→ Try it:
Copy the lines below verbatim, but only from the line containing "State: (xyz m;" through the end of the data.

=== Section Start ===

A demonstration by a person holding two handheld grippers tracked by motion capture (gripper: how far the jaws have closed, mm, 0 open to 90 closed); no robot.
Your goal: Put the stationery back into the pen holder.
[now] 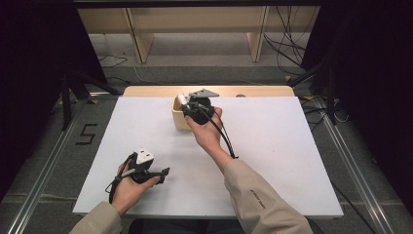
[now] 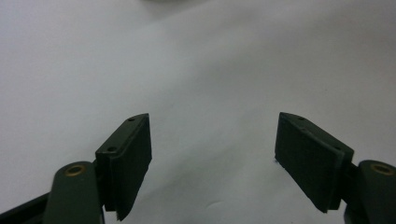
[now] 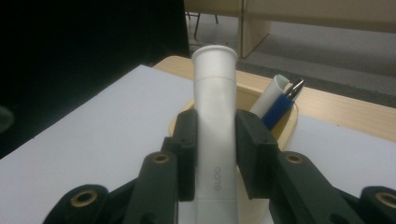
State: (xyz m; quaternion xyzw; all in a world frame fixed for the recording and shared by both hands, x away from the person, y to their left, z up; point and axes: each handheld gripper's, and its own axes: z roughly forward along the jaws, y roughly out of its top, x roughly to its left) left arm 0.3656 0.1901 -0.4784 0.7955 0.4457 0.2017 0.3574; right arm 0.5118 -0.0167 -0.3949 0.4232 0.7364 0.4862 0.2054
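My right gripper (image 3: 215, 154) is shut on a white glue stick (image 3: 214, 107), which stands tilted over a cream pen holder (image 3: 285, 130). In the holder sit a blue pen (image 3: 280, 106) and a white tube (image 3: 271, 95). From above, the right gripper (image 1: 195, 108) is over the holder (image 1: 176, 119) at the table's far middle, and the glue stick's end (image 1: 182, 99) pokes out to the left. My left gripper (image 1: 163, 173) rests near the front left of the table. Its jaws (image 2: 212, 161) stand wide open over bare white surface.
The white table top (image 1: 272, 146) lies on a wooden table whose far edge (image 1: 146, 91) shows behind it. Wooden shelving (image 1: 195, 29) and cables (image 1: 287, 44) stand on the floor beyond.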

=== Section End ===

→ Exercise response:
State: (xyz m; quaternion xyzw; all in a world frame fixed for the recording and shared by both hands, x away from the person, y to their left, z up; point and axes: each handheld gripper's, and its own axes: z roughly forward along the jaws, y roughly out of its top, x roughly to its left) left arm 0.3656 0.1901 -0.4784 0.7955 0.4457 0.2017 0.3574; right arm 0.5118 -0.0167 -0.3949 0.4232 0.7364 0.4862 0.2054
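My right gripper (image 3: 215, 154) is shut on a white glue stick (image 3: 214, 107), which stands tilted over a cream pen holder (image 3: 285, 130). In the holder sit a blue pen (image 3: 280, 106) and a white tube (image 3: 271, 95). From above, the right gripper (image 1: 195, 108) is over the holder (image 1: 176, 119) at the table's far middle, and the glue stick's end (image 1: 182, 99) pokes out to the left. My left gripper (image 1: 163, 173) rests near the front left of the table. Its jaws (image 2: 212, 161) stand wide open over bare white surface.
The white table top (image 1: 272, 146) lies on a wooden table whose far edge (image 1: 146, 91) shows behind it. Wooden shelving (image 1: 195, 29) and cables (image 1: 287, 44) stand on the floor beyond.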

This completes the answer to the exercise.